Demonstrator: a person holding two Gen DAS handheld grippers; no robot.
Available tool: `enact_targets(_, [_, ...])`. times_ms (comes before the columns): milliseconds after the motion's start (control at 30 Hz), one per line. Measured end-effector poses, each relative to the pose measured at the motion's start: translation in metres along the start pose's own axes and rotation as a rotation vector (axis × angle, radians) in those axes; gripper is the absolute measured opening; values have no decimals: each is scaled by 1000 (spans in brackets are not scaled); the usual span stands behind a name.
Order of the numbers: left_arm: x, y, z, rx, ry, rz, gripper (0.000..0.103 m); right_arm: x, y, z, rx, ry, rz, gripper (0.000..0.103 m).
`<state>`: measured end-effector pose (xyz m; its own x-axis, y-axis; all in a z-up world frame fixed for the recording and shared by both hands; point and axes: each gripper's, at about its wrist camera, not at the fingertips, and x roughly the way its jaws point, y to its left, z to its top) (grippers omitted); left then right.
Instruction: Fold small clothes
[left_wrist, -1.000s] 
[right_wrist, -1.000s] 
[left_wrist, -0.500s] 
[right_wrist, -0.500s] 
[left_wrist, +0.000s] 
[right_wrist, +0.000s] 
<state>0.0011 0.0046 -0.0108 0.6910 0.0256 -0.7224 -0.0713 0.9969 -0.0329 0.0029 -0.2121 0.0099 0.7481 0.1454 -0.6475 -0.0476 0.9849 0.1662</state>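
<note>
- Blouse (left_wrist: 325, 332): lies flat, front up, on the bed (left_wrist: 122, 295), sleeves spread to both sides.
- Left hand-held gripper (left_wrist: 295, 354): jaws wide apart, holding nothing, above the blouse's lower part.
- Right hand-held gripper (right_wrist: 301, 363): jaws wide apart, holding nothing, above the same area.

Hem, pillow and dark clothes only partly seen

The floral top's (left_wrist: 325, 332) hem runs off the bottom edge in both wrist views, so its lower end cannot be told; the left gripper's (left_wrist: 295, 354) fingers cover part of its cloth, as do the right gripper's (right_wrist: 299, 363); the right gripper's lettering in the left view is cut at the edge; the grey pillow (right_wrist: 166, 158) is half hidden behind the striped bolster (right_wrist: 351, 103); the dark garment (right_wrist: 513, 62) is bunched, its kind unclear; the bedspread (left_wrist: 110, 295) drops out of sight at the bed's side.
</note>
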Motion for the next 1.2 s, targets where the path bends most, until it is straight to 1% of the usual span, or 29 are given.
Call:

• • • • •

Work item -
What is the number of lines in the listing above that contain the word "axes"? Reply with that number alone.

Answer area -
2